━━━ Dataset extract
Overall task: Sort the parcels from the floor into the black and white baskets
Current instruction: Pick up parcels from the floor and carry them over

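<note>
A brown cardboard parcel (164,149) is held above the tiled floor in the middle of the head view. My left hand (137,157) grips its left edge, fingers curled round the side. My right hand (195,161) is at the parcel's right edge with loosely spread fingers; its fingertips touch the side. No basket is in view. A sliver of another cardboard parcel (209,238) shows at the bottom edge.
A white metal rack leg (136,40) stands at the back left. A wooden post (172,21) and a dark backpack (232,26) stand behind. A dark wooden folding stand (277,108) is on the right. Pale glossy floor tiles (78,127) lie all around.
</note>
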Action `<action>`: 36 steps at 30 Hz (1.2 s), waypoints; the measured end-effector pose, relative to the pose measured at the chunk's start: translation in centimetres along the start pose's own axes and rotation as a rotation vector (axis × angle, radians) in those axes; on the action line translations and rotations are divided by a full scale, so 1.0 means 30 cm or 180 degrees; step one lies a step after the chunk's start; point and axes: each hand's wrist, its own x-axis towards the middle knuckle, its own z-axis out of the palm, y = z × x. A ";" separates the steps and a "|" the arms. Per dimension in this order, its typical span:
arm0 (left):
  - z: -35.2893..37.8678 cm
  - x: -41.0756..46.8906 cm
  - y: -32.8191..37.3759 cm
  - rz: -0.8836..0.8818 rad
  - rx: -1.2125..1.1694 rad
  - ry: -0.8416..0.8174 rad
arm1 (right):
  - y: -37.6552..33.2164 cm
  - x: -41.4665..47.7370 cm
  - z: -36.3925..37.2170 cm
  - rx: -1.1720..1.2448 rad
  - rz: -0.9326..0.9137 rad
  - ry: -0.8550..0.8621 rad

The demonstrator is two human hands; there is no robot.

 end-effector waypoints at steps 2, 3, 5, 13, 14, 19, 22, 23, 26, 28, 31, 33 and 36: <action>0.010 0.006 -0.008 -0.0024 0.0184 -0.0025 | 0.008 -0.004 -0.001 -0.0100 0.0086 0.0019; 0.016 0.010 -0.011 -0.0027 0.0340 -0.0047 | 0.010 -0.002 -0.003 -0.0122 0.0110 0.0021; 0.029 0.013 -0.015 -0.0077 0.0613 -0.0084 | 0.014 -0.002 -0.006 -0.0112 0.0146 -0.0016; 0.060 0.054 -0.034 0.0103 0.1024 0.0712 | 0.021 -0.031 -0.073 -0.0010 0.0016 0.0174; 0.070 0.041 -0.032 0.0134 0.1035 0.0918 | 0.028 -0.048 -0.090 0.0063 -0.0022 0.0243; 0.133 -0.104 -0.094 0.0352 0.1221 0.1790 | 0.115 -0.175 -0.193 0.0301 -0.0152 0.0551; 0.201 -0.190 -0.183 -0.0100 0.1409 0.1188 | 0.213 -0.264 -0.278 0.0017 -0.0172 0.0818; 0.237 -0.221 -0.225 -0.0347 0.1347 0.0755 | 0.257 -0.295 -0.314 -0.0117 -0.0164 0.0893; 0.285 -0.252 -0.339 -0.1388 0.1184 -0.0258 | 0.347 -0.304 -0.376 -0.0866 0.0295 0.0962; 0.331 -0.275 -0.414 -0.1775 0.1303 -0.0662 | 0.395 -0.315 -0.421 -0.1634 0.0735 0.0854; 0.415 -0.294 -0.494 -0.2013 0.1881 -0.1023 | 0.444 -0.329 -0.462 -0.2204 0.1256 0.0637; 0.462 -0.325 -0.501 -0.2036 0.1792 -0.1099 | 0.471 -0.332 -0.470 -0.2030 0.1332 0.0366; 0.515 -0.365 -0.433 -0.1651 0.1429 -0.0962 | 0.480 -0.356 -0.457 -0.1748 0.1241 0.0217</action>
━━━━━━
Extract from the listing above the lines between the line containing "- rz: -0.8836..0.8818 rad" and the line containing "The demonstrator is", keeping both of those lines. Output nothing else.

  - rz: -0.8836..0.8818 rad
  - rx: -1.2125..1.1694 rad
  - ry: -0.8416..0.8174 rad
arm1 (right):
  - y: -37.6552..33.2164 cm
  - x: -41.4665..47.7370 cm
  - z: -36.3925..37.2170 cm
  - rx: -1.1720..1.2448 rad
  - rz: -0.9326..0.9137 rad
  - ry: -0.8550..0.8621 rad

The demonstrator is two human hands; there is no robot.

No additional answer is needed here.